Photo by Austin Distel on Unsplash

Over the past year, they have earned close to half a million dollars more in their revenue towards their streaming content, according to the company’s quarterly report, but the company has also suffered major low hits in their stock lately, especially in late December 2018 which is their record low, according to CNN. This being said, Netflix is still the number one streaming service in the game, according to

“We compete so broadly with all of these providers that any one provider entering only makes a difference on the margin,” said Netflix CEO Reed Hastings, to Business Insider. “I really think our best way to win more time is by having the best experiences in all the things that we do.”

Lately, Netflix has been in the news for the controversial shift in their business model. According to Fox Business, instead of releasing an entire season or series of a show all at once so consumers will be able to binge-watch’ to their heart’s desire, Netflix has decided to try and take a page from Hulu’s game book, and release one episode a week for their upcoming hip-hop reality competition show, “Rhythm + Flow”.

Photo by Thibault Penin on Unsplash

On why Netflix is only trying this out with one of their shows, industry expert and analyst Dan Rayburn has an idea on what the company could be planning.

“Netflix knows what’s best for their business,” says Rayburn. “They have a responsibility to shareholders and consumers alike so that the business can survive. If the binge-watching model did that much damage to their bottom line, they would change it.”

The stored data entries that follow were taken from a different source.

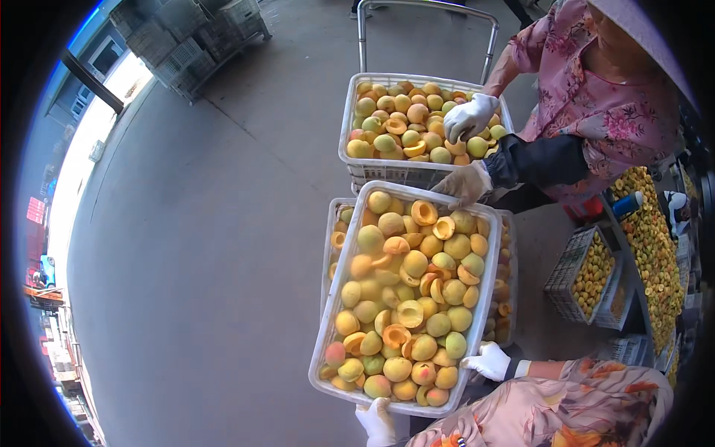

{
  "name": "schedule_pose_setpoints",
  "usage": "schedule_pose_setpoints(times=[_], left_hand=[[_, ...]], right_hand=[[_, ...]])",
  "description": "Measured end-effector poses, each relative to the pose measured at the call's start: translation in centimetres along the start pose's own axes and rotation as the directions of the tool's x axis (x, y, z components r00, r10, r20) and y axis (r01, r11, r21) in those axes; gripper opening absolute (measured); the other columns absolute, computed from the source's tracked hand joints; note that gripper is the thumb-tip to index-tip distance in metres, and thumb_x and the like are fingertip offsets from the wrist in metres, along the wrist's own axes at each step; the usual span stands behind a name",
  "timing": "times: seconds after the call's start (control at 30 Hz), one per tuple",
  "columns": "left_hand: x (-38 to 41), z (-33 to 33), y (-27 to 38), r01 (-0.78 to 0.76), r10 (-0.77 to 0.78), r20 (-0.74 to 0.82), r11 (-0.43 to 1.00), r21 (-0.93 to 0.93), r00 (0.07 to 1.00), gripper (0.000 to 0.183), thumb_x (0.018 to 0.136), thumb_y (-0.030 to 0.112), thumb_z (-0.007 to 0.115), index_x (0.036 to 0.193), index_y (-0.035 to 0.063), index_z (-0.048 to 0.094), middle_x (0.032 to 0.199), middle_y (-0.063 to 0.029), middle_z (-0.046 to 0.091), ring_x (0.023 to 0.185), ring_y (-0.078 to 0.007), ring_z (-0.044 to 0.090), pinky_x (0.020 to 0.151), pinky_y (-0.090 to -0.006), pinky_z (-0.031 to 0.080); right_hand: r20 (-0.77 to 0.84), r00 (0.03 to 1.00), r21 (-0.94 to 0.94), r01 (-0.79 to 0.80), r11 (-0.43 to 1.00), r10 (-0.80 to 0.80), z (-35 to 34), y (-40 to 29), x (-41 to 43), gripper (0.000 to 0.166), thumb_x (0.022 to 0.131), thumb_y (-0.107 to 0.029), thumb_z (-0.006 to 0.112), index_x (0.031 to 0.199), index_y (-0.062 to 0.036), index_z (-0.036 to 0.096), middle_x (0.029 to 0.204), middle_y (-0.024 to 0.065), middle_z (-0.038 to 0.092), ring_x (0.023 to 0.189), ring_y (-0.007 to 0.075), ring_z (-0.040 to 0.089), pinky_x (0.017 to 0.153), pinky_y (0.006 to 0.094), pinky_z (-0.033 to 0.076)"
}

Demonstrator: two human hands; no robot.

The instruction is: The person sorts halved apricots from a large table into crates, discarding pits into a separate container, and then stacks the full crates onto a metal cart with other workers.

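A white plastic crate point(320, 335) of apricots point(415, 262), some whole and some halved and pitted, is before me, set askew over another filled crate point(505, 329). My left hand point(377, 422), in a white glove, grips its near rim at the lower edge. On the crate's right side, near the lower corner, my gloved right hand point(489, 360) holds the rim. A co-worker's gloved hand point(466, 184) is at the far rim of the same crate. The co-worker's other gloved hand point(470, 116) is on fruit in a farther crate point(349, 151). Parts of my fingers are hidden under the rim.
Behind the far crate rises a metal cart handle point(427, 3). At right, beside a fruit-covered worktable point(651, 251), sits a grey crate point(561, 279) of apricots. A pile of stacked crates point(179, 44) stands at upper left. Concrete floor point(212, 268) lies to my left.
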State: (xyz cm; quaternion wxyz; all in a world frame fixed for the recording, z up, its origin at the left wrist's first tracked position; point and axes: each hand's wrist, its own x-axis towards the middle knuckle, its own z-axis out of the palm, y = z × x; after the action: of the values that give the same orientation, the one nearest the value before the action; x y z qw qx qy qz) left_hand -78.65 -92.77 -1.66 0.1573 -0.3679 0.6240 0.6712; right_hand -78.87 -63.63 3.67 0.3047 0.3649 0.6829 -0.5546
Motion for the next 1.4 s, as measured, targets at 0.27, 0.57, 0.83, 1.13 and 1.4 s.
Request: schedule_pose_setpoints(times=[0.27, 0.57, 0.83, 1.13, 1.4], left_hand=[[1.3, -0.2, -3.5, 0.084, -0.083, 0.025, 0.996, -0.035, 0.996, 0.025, 0.082, 0.015, 0.071, 0.097, -0.0044, 0.067, 0.09, -0.0218, 0.06, 0.081, -0.0338, 0.057, 0.078, -0.0428, 0.05], [0.5, 0.5, -1.8, 0.207, -0.214, -0.006, 0.951, -0.229, 0.977, 0.036, 0.079, 0.005, 0.071, 0.111, -0.0065, 0.058, 0.094, -0.0109, 0.061, 0.082, -0.0216, 0.056, 0.072, -0.0352, 0.05], [0.3, 0.6, -1.6, 0.168, -0.177, -0.014, 0.954, -0.249, 0.984, 0.027, 0.081, 0.006, 0.07, 0.104, -0.0035, 0.059, 0.087, -0.007, 0.058, 0.076, -0.0184, 0.053, 0.067, -0.032, 0.047], [0.1, 0.1, -4.9, 0.034, -0.033, 0.024, 0.999, -0.032, 0.999, 0.022, 0.083, 0.009, 0.067, 0.1, -0.0031, 0.063, 0.1, -0.0173, 0.065, 0.091, -0.0273, 0.06, 0.081, -0.0395, 0.049], [-1.6, 1.3, -7.7, -0.509, 0.512, 0.145, 0.702, 0.498, 0.847, 0.013, 0.083, 0.01, 0.063, 0.091, 0.0024, 0.07, 0.103, -0.0234, 0.057, 0.099, -0.0366, 0.054, 0.083, -0.0442, 0.046]], right_hand=[[0.104, 0.964, -0.458, -0.172, 0.872, 0.244, -2.0, -5.5, 0.8, 0.031, 0.091, -0.027, 0.072, 0.101, 0.0018, 0.068, 0.087, 0.0122, 0.072, 0.071, 0.0194, 0.07, 0.064, 0.0353, 0.057], [-0.195, 0.583, -0.921, 0.167, 0.351, -0.789, -14.1, -18.2, 13.4, 0.041, 0.083, -0.024, 0.07, 0.118, -0.003, 0.063, 0.116, 0.0208, 0.059, 0.115, 0.0386, 0.055, 0.099, 0.0463, 0.045], [-0.31, 0.78, -0.91, -0.078, 0.407, -0.544, -15.8, -20.7, 16.3, 0.028, 0.085, -0.022, 0.058, 0.104, -0.0025, 0.063, 0.101, 0.0277, 0.067, 0.098, 0.0454, 0.065, 0.087, 0.0531, 0.052], [-0.137, 0.709, -0.974, 0.03, 0.224, -0.691, -14.6, -24.1, 15.2, 0.024, 0.085, -0.019, 0.057, 0.101, -0.0019, 0.064, 0.101, 0.027, 0.067, 0.098, 0.0451, 0.065, 0.087, 0.0513, 0.052], [-0.178, 0.646, -0.945, 0.097, 0.311, -0.742, -14.5, -25.0, 16.6, 0.024, 0.081, -0.009, 0.054, 0.096, 0.0008, 0.07, 0.098, 0.0298, 0.069, 0.096, 0.0438, 0.068, 0.086, 0.0489, 0.054]])
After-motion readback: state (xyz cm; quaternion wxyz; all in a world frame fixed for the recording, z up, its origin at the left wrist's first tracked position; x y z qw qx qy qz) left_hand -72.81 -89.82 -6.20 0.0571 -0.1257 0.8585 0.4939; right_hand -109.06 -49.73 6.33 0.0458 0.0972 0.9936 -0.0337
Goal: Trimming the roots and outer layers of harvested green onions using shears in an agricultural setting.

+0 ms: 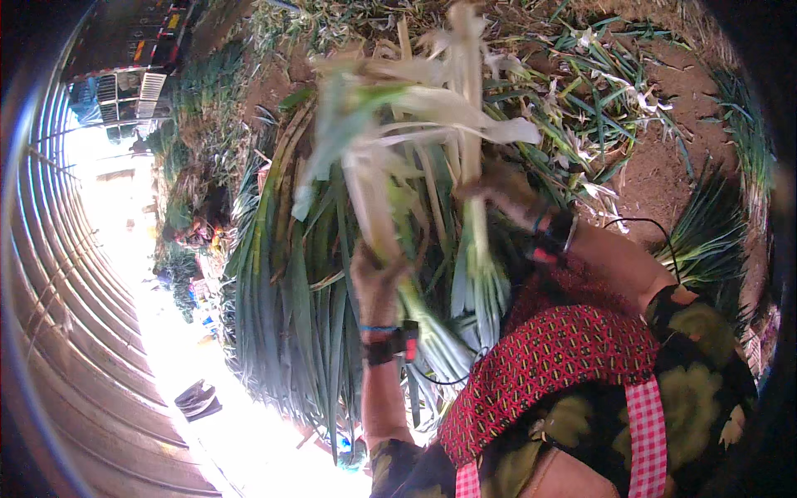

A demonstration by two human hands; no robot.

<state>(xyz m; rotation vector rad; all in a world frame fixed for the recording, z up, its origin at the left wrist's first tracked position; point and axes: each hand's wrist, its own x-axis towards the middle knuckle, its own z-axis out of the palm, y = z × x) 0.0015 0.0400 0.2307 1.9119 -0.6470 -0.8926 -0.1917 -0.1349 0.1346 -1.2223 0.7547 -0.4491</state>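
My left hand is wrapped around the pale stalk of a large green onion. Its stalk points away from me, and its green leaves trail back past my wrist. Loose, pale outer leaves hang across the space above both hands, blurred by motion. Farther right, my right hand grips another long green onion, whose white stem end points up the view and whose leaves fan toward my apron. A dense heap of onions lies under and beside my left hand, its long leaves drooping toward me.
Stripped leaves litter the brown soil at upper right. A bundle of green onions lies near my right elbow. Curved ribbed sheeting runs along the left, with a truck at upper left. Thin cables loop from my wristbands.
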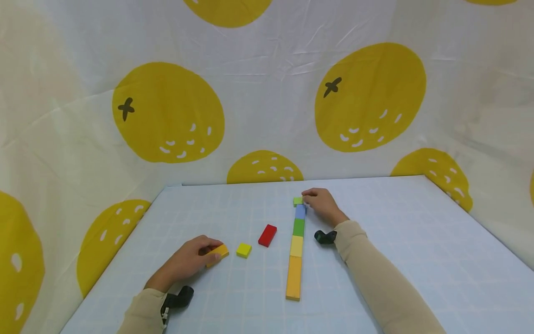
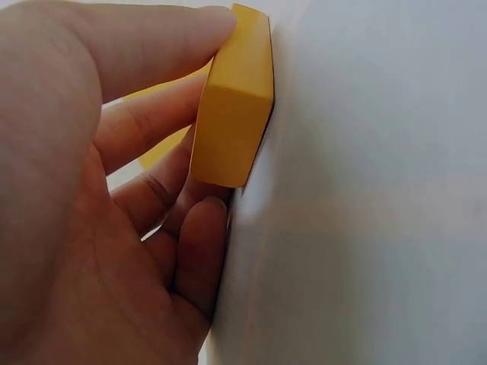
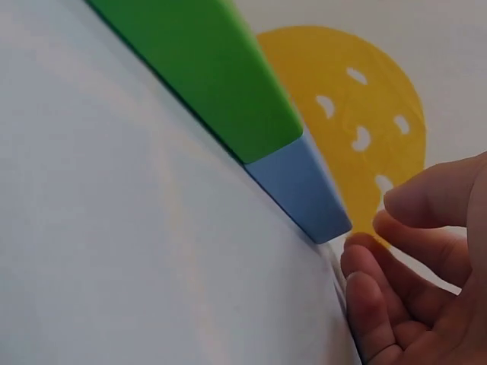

According to the company’s 10-Q, Netflix has lost almost $114,000 in net income over the period of June 2018 to June 2019. This is due to their rising subscription costs, which rose from $9.00 a month to $14.00 a month over the span of just a few years.

In terms of Netflix’s revenues and operating profits, they are increasing rapidly. From June 2018, to June 2019, their operating income increased by almost $463,000. This being said, it is obvious that Netflix has not been majorly impacted by their rise in subscription cost in terms of their operating profits.

As of July 2019, stock shares were $384 per share, until an unexpected drop in stock decreased the value to a jaw-dropping $291 in September of 2019. Over a one year period, Netflix inc., has hit a low stock price of $231.23 per share, and a high stock price of $386.80.

In the future, it is possible that Netflix will have to consider dropping their subscription prices if they want to compete with their competitors that are developing new platforms that Netflix has not yet reached in terms of technology, such as Hulu Live. Both Hulu and Sling are online streaming platforms that have also expanded to streaming live, local television as well as their normal streaming content such as sitcoms and movies.

When thinking about the future of the company, Reed Hastings is hopeful.

Photo by Charles 🇵🇭 on Unsplash

“We’re expanding into unscripted content; we’re expanding into lots of local content. Like “The Witcher” or “1983.”,” Hastings told Business Insider. “We’re doing more around the world. We’re making a ton of content in Japan, South Korea, India, and all throughout Europe. We’ve got big efforts ahead.”